What is needed: Pictures are to be left out. Return exactly the lines below from the one with "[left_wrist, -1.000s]" up to and including the one with "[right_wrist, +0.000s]".

Data shown:
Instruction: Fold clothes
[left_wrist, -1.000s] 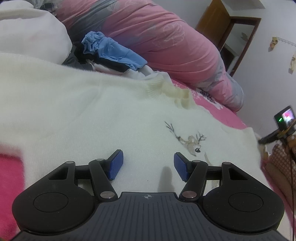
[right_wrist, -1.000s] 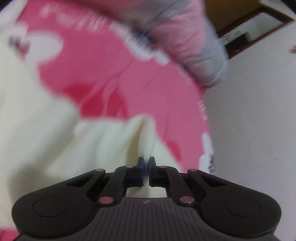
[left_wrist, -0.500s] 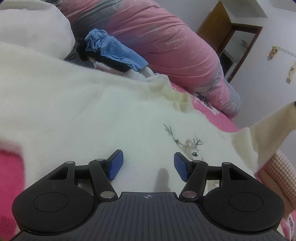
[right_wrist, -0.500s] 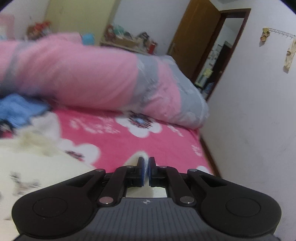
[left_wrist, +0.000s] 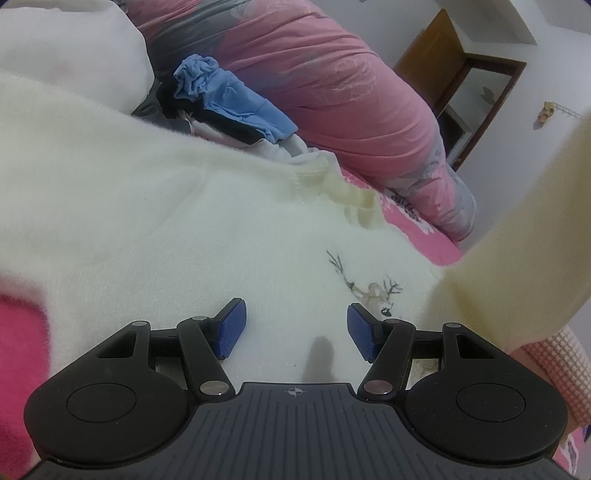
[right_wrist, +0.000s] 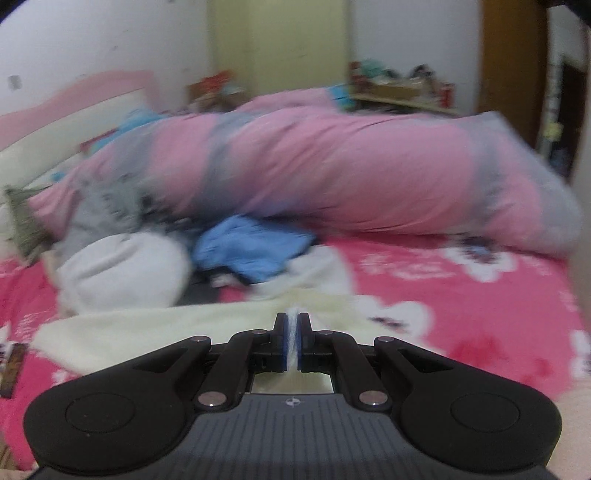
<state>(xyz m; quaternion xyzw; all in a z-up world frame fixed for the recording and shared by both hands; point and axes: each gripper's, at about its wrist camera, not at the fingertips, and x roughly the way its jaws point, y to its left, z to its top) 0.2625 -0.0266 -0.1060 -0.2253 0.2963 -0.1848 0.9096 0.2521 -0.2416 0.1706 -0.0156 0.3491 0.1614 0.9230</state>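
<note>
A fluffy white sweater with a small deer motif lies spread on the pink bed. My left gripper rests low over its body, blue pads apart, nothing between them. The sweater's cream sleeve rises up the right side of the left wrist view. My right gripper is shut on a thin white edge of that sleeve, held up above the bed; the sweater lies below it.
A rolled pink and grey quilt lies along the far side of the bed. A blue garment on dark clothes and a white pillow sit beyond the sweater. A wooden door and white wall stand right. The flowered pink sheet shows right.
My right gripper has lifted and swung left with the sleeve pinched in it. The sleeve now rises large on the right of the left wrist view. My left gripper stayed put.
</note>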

Answer section:
[left_wrist, -1.000s] 
[right_wrist, -1.000s] 
[left_wrist, -0.500s] 
[right_wrist, -0.500s] 
[left_wrist, +0.000s] 
[right_wrist, +0.000s] 

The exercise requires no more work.